Esta é, portanto, em linhas gerais, a teoria funcionalista americana de Robert K. Merton e Paul F. Lazarsfeld (1969) acerca da inserção dos meios de comunicação de massa na sociedade, com ênfase sobre a dimensão psicológica. Os efeitos por eles problematizados, tratados em termos de função e/ou disfunção, depreendem-se justamente dessa instância. A crítica a este paradigma recairia sobre a abordagem em nível microssociológico, próprio da linhagem funcionalista, a qual não contribuiria com uma teorização ampla. Segundo Bosi (2008), Merton defendia a renúncia por parte do cientista social às teorias globais do social, voltando-se para campos mais circunscritos.

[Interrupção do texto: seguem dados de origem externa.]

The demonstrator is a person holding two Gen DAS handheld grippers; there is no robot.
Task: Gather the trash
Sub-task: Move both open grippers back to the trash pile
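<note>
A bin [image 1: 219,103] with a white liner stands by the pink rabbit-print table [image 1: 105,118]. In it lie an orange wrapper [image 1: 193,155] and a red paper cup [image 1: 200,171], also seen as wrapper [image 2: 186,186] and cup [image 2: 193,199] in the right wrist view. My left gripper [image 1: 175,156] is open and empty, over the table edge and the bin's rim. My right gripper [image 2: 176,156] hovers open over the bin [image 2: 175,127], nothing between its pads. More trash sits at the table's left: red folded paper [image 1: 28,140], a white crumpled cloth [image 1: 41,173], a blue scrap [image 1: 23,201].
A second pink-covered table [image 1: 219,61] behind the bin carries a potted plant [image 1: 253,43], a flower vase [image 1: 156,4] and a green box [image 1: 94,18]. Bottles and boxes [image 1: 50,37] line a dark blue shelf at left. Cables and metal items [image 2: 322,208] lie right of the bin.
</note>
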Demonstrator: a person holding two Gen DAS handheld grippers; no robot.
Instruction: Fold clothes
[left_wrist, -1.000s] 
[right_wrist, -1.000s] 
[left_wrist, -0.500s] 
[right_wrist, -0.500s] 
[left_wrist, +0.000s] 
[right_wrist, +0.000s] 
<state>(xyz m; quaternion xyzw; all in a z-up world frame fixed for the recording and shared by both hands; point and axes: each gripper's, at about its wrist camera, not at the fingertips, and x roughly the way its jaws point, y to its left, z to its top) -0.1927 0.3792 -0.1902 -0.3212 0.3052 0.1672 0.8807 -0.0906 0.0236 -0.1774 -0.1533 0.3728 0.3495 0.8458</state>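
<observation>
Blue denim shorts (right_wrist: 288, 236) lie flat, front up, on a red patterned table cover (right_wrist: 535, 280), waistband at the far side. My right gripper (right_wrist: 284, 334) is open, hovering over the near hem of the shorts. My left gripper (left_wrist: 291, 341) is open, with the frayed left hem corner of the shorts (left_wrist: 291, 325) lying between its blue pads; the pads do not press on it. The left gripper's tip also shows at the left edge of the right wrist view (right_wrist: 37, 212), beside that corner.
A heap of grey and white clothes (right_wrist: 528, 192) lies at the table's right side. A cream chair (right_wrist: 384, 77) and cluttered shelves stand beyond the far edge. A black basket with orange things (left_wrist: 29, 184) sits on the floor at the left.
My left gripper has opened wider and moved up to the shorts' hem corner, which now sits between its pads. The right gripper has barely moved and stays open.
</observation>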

Além disso, conforme Bosi (2008), o critério de distinção dos efeitos de função e disfunção parece arbitrário, pois o que é funcional num determinado contexto pode ser disfuncional noutro. Em suma, trata-se de um enfoque que “tende a privilegiar o nexo emissor-destinatário, perguntando que tipo de influência (Funcional? Disfuncional?) ocorre a partir da comunicação de massa” (BOSI, 2008, p.48).